- [TRY IT]: Return the material exactly. Every line must stay as it is.

- [PROVIDED DATA]:
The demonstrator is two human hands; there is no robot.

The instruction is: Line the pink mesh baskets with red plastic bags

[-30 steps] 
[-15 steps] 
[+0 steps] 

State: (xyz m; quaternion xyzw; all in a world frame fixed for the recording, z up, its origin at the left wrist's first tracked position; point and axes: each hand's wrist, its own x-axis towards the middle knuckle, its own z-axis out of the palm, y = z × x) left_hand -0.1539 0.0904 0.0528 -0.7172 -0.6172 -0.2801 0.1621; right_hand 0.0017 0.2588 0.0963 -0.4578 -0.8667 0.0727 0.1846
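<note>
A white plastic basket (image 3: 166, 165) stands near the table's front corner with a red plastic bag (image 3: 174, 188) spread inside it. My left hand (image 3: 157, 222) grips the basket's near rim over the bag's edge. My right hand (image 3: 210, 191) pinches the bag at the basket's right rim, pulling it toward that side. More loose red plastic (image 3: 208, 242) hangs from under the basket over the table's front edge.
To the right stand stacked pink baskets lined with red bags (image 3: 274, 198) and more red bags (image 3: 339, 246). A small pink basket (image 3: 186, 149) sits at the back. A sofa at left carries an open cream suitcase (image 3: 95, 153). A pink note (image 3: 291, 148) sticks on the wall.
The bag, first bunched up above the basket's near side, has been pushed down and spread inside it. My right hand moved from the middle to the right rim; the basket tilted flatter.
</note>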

- [TASK ANSWER]:
The demonstrator is two human hands; there is no robot.

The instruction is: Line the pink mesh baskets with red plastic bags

[-30 steps] 
[-15 steps] 
[+0 steps] 

State: (xyz m; quaternion xyzw; all in a world frame fixed for the recording, z up, its origin at the left wrist's first tracked position; point and axes: each hand's wrist, its own x-axis towards the middle knuckle, its own z-axis out of the palm, y = z × x) left_hand -0.1539 0.0904 0.0528 -0.7172 -0.6172 -0.2801 0.1621; right_hand 0.0017 0.2588 0.0963 -0.4578 -0.8667 0.0727 0.1846
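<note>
A white plastic basket (image 3: 166, 165) stands near the table's front corner with a red plastic bag (image 3: 174, 188) spread inside it. My left hand (image 3: 157, 222) grips the basket's near rim over the bag's edge. My right hand (image 3: 210, 191) pinches the bag at the basket's right rim, pulling it toward that side. More loose red plastic (image 3: 208, 242) hangs from under the basket over the table's front edge.
To the right stand stacked pink baskets lined with red bags (image 3: 274, 198) and more red bags (image 3: 339, 246). A small pink basket (image 3: 186, 149) sits at the back. A sofa at left carries an open cream suitcase (image 3: 95, 153). A pink note (image 3: 291, 148) sticks on the wall.
The bag, first bunched up above the basket's near side, has been pushed down and spread inside it. My right hand moved from the middle to the right rim; the basket tilted flatter.
</note>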

Work on the exercise is finished.